(GIVEN MATERIAL)
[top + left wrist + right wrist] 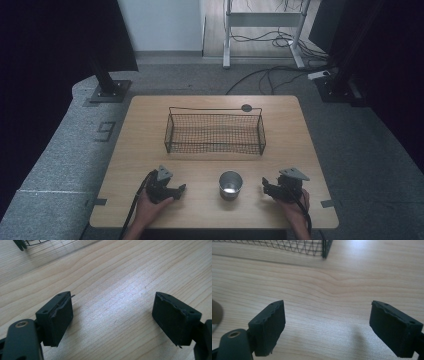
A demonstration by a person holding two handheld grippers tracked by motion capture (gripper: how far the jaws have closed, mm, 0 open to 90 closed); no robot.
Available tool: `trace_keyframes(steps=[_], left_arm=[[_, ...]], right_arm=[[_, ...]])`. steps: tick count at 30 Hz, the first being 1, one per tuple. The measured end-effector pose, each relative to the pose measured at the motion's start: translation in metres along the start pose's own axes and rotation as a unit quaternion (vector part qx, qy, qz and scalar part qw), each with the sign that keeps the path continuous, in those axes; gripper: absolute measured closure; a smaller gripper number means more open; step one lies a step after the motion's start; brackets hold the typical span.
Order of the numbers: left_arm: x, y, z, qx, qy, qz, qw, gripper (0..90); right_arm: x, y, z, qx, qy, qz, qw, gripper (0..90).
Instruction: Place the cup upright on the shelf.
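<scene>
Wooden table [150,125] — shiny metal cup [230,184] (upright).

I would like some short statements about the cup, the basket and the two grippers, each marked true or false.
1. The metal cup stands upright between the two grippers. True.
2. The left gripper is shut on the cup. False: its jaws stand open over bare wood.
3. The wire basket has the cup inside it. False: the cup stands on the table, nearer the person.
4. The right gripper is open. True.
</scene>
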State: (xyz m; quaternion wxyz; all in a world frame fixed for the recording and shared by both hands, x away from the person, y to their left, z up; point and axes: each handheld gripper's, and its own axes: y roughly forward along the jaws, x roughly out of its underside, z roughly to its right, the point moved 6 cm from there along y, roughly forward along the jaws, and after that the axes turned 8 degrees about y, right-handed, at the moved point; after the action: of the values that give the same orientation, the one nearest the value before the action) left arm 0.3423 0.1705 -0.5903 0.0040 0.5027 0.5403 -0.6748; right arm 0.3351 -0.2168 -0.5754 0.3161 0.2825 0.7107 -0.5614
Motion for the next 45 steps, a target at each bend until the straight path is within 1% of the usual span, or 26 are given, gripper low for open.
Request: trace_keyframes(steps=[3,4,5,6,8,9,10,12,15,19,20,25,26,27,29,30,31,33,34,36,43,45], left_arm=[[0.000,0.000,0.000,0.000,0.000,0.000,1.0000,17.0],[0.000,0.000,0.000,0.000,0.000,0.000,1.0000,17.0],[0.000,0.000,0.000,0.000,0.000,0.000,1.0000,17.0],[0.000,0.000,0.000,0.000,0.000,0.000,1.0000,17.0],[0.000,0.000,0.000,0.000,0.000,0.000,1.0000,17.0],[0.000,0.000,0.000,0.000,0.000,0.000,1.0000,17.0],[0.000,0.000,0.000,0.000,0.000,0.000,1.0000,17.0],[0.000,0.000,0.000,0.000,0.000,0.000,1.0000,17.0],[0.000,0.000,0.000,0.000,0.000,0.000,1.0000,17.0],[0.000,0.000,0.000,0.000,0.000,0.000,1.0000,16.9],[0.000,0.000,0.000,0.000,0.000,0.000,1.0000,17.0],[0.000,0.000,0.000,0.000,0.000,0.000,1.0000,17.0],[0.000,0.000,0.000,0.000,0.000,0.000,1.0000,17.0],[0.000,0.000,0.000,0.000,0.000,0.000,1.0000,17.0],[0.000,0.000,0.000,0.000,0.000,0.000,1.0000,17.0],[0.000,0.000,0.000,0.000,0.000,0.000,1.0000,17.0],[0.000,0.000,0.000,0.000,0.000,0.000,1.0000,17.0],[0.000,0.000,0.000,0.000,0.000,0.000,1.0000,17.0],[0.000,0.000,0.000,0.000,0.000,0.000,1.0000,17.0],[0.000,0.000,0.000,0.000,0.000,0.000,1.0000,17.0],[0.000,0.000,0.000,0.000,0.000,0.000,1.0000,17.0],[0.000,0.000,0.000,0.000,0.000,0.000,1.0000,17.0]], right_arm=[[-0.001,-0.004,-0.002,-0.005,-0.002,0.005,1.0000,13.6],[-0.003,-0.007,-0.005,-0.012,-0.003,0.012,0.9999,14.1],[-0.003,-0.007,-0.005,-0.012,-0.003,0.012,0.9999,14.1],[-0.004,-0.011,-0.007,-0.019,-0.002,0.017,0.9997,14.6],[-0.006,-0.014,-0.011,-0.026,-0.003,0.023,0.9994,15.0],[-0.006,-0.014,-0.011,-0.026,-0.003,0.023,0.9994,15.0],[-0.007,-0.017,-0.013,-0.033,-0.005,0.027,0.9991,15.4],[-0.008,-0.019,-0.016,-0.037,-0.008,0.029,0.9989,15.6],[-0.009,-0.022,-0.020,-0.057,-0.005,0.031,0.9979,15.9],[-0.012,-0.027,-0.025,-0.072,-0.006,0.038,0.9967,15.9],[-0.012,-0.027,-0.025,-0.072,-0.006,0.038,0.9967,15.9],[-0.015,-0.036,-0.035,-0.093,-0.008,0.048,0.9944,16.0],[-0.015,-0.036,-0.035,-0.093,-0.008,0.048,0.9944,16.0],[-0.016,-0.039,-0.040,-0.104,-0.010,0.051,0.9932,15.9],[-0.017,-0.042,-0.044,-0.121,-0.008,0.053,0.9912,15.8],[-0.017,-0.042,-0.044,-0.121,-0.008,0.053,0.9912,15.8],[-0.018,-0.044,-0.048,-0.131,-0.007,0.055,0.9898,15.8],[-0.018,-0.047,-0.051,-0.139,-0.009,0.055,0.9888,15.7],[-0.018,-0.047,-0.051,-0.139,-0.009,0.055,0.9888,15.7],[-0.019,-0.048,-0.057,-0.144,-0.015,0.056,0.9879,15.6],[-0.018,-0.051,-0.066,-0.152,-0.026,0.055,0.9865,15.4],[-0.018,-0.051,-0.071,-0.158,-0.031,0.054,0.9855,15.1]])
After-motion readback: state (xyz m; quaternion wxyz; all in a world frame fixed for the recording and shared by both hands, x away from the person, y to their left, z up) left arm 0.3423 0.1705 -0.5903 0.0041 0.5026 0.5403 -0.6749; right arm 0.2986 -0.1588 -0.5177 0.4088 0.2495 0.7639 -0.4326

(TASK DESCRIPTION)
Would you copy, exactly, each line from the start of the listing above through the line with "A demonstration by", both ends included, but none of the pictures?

(TASK RESULT)
[top + left wrist + right wrist] 
A demonstration by a person holding two handheld grippers tracked by motion capture (gripper: how far the jaws have closed, mm, 0 open to 90 closed); no robot.

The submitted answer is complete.